Advanced architectures¶

Shinken has got some cool features in term of configuration management or performance, but it’s true added value is in its architecture. It’s been designed to achieve easy distributed architecture and high availability.

Distributed architecture¶

The load balancing feature is very easy to obtain with Shinken. If I say that the project’s name comes from it you should believe me :-)

In fact the load is present in 2 major places:

pollers: they launch checks, they use a lot of resources
schedulers: they schedule, potentially lots of checks

For both, a limit of 150000 checks/5min is a reasonable goal on an average server(4 cores@3Ghz). But remember that is can be multiplied as much as you wish, just by adding another server.

There are 2 cases:

checks that ask for a lot of performance (perl or shell scripts for example)
a lot of scheduling (> 150000 checks in 5 minutes).
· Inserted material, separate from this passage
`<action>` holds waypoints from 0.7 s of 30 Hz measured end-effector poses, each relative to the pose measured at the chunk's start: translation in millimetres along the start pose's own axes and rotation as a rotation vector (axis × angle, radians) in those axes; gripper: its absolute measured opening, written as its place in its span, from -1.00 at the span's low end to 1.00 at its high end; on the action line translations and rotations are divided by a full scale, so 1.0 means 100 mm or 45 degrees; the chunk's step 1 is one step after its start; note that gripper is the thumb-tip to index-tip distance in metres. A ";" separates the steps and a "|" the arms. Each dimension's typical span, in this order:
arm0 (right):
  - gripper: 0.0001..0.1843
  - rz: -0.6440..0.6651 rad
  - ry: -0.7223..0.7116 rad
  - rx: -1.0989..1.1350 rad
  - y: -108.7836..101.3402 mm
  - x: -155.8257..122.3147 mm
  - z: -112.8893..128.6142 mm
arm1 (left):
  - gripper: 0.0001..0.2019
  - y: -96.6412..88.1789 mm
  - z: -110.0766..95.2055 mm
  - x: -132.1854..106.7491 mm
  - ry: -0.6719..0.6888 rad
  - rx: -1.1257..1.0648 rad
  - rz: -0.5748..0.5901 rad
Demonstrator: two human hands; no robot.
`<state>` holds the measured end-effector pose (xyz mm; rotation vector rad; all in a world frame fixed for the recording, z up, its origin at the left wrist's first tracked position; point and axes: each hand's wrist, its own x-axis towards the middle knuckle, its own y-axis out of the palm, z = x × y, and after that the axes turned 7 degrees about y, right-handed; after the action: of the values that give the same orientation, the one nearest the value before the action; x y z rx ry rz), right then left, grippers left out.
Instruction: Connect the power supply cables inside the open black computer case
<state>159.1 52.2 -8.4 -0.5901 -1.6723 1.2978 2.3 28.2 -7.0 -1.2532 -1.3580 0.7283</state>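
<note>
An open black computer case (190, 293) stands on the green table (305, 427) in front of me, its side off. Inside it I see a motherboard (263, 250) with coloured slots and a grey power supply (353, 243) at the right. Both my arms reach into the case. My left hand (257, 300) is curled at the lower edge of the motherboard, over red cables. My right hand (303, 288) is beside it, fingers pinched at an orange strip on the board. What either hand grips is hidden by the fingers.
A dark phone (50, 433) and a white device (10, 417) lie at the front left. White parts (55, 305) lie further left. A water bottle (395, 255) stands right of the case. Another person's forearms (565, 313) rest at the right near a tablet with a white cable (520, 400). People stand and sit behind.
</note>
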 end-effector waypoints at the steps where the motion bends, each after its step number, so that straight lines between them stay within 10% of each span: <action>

In the first case, you need to add more pollers. In the second, you need to add more schedulers. In this last case, you should also add more pollers (more launch need more pollers) but that’s not compulsory.

But I already ear you asking “How to add new satellites?”. That’s very simple: You start by installing the application on a new server (don’t forget the sinken user + application files). Let say that this new server is called server-2 and has the IP 192.168.0.2 (remember that the “master” is called server-1 with 192.168.0.1 as IP).

Now you need to launch the scheduler and pollers (or just one of them if you want):

/etc/init.d/shinken-scheduler start
/etc/init.d/shinken-poller start

It looks like the launch in the master server? Yes, it’s the same :-)

Here you just launch the daemons, now you need to declare them in their respectively directories on the master server (the one with the arbiter daemon). You need to add new entries for these satellites:

In /etc/shinken/schedulers/scheduler-master.cfg (create it if necessary):

define scheduler{

     scheduler_name   scheduler-2
     address  192.168.0.2
     port     7768
     spare    0
     }

In /etc/shinken/pollers/poller-master.cfg (create it if necessary):

define poller{


     poller_name     poller-2
     address  192.168.0.2
     port     7771
     spare    0
}

The differences with scheduler-1 and poller-1 are just the names and the address. Yep, that’s all :-)

Now you can restart the arbiter, and you’re done, the hosts will be distributed in both schedulers, and the checks will be distributed to all pollers. Congrats :)

High availability architecture¶

Ok, a server can crash or a network can go down. The high availability is not a useless feature, you know?

With shinken, making a high availability architecture is very easy. Just as easy as the load balancing feature :)

You saw how to add new scheduler/poller satellites. For the HA it’s quite the same. You just need to add new satellites in the same way you just did, and define them as “spares”. You can (should) do the same for all the satellites (a new arbiter, reactionner and broker) for a whole HA architecture.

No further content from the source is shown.